[[ Source material, beginning ]]

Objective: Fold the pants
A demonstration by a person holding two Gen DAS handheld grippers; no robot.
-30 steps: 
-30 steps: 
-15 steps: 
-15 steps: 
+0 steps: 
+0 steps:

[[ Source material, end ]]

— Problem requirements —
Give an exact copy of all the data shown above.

— Response to the exercise —
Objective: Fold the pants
A demonstration by a person holding two Gen DAS handheld grippers; no robot.
-30 steps: 
-30 steps: 
-15 steps: 
-15 steps: 
+0 steps: 
+0 steps:

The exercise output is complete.